What do you mean giving back to the community? We already report a use case!!
Honestly, the biggest issue for me is that it’s someone else’s code that is usually not following industry standards of maintaining something. Usually, it goes off in some open-source standard way of doing something. If more projects were better at standardizing toward the known industry standards then it’d be far easier for me to jump into.
Where “Industry standard” is EBCDIC? ASN.1?
Now don’t get me wrong ASN.1 is actually kinda nice but if the industry wants FLOSS to adopt it it better produce some actual, comprehensive, FLOSS libraries that make working with it easy. In other instances they shout “noone supports our standards”, while simultaneously locking those standards behind $10000 fees to even view. Or they invent brand-new ways to do things just for the heck of it and refuse to be compatible with every other manufacturer out there, see e.g. the NVidia kms/gbm saga. “Yeah we know we’re writing a linux driver but let’s just ignore how every other linux graphics driver interacts with its environment”. Hardware companies trying to productise software leads to some atrocious insanity.
But which industry standard?
Ignore the shouting; ignore the project; take a vacation and relax.
Id anybody paying you to be a FOSS developer? If no, you can do whatever you want with it.
Well, I’m a Windows user who just installed Linux Mint and spent a day setting up the free software media streaming server stack. It was a fun project, and it is impressive how well the many parts work together.

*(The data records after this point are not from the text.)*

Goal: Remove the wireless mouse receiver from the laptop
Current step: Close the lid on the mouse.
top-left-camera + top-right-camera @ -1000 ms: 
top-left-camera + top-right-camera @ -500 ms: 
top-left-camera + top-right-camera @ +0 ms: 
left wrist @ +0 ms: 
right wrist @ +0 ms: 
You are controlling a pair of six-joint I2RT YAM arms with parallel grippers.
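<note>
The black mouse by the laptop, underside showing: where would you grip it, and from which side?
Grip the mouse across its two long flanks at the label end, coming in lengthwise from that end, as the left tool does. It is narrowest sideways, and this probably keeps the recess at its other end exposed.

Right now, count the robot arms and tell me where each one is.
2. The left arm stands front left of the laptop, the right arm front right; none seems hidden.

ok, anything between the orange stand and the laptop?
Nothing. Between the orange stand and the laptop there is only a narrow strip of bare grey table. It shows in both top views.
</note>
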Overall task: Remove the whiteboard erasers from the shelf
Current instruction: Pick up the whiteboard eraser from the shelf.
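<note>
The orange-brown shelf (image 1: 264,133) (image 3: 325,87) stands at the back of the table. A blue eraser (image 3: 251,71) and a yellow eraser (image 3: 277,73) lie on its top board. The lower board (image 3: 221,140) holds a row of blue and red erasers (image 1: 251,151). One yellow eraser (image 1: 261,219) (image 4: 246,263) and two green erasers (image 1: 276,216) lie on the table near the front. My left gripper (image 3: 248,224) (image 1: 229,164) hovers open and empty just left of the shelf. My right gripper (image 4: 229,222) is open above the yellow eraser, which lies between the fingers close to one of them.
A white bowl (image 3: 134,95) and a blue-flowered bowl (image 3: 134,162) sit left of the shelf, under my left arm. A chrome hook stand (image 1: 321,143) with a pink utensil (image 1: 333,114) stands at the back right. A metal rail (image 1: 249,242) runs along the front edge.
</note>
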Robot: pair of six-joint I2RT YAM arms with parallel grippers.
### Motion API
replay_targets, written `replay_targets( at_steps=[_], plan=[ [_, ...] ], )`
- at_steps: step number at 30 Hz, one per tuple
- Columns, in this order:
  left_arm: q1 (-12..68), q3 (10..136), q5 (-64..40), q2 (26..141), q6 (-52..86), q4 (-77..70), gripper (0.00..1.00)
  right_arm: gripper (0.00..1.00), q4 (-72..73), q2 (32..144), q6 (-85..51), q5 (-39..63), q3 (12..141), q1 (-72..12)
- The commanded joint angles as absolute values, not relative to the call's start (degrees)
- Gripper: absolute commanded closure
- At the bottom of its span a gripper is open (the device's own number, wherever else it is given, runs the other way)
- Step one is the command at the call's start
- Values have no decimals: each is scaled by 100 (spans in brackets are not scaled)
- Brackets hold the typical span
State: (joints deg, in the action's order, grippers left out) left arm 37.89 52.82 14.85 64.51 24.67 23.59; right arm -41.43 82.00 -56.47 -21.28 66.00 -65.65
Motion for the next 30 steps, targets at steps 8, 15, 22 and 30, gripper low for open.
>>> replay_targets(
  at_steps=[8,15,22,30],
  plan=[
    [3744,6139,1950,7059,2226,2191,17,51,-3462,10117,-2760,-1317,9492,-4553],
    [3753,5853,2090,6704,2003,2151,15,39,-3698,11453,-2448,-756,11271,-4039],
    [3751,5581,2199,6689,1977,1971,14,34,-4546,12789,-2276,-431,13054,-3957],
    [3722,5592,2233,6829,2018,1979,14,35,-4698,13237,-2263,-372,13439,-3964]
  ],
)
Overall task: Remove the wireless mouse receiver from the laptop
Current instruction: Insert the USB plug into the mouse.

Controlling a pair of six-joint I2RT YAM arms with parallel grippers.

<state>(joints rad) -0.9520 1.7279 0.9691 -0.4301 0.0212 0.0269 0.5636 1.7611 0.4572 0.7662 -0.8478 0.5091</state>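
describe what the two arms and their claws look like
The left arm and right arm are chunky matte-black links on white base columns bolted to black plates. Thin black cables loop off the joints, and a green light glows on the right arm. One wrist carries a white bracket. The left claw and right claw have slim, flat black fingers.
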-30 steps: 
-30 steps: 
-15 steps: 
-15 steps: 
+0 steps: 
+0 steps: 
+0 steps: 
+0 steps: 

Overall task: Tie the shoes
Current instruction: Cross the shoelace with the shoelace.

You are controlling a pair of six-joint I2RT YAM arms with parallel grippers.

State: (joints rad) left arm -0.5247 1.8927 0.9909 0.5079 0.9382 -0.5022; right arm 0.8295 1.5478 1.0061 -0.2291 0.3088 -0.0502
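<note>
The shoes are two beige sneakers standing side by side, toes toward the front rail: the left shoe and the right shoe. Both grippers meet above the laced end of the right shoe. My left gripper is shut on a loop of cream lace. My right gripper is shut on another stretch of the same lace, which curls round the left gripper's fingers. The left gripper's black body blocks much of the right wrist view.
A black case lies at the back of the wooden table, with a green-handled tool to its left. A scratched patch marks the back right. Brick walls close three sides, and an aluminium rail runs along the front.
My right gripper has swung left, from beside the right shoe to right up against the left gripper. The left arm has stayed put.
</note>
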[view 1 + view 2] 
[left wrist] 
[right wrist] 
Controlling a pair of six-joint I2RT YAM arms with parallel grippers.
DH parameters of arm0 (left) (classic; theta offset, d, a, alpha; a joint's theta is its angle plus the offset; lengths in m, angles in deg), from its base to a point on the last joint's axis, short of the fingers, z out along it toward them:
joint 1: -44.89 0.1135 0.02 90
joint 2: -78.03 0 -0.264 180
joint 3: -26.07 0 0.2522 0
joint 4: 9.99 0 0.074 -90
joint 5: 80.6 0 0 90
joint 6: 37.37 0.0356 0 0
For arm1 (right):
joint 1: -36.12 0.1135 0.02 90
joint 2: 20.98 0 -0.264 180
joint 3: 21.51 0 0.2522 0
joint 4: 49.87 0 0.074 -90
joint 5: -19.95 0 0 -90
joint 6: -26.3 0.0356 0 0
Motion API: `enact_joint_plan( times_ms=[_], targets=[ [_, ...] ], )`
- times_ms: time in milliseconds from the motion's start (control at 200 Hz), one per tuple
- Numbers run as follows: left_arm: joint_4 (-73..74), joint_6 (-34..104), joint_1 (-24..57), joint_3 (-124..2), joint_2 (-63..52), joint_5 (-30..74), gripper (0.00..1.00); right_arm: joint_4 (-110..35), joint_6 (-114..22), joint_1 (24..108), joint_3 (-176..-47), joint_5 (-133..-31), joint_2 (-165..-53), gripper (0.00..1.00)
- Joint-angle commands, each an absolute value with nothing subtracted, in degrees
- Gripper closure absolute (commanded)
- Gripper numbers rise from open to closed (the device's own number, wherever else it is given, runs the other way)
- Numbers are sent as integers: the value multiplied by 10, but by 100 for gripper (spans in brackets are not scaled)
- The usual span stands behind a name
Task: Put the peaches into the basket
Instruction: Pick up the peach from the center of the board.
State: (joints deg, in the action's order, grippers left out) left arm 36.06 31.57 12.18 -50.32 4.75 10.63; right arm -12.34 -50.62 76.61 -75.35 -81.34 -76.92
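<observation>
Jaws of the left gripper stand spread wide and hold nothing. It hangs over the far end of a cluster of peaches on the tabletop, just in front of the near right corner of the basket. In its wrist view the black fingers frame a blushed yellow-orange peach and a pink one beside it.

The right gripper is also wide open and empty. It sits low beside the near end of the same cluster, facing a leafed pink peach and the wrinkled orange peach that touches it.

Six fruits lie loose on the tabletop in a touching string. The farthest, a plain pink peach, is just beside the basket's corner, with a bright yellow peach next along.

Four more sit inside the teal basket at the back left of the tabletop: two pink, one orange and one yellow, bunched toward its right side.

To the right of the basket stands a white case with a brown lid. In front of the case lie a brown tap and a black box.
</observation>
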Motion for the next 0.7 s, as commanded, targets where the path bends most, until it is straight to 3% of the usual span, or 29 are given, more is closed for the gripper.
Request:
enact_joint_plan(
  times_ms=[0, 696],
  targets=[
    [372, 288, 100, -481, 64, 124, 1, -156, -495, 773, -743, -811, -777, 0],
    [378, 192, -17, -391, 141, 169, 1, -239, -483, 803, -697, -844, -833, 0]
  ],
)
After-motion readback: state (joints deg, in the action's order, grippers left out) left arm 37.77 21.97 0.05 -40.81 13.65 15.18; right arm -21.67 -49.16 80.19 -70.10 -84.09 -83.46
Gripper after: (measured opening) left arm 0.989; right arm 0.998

So, I’m just here to say THANK YOU to all of the FOSS developers out there. I am truly amazed at the incredible work you do!
FOSS user:
Wants to improve the software and sees easy fixes, but isn’t allowed to create a Merge Request because company policy disallows you from writing code for other projects on company time
Good luck with them holding that up in court. Just do it on your own hardware and you’re good to go
I don’t really code in my free time, every merge request for a FOSS project I wanted to do so far was for company projects where a feature was missing or buggy. My GitHub and Gitlab accounts are full of outdated forks we needed for a minor change in the FOSS project which I was not allowed to merge upstream
I had that situation for several years. I skipped to a pro-opensource organization, and have never looked back. The coolest part is I have commits accepted to some big name projects now, which I figure is part of why nobody asks me to write fizz-buzz in an interview anymore.
Not submitting the pull request until off work hours (maybe a hour or two after the shift whistle blows) would also be a good story to show the court.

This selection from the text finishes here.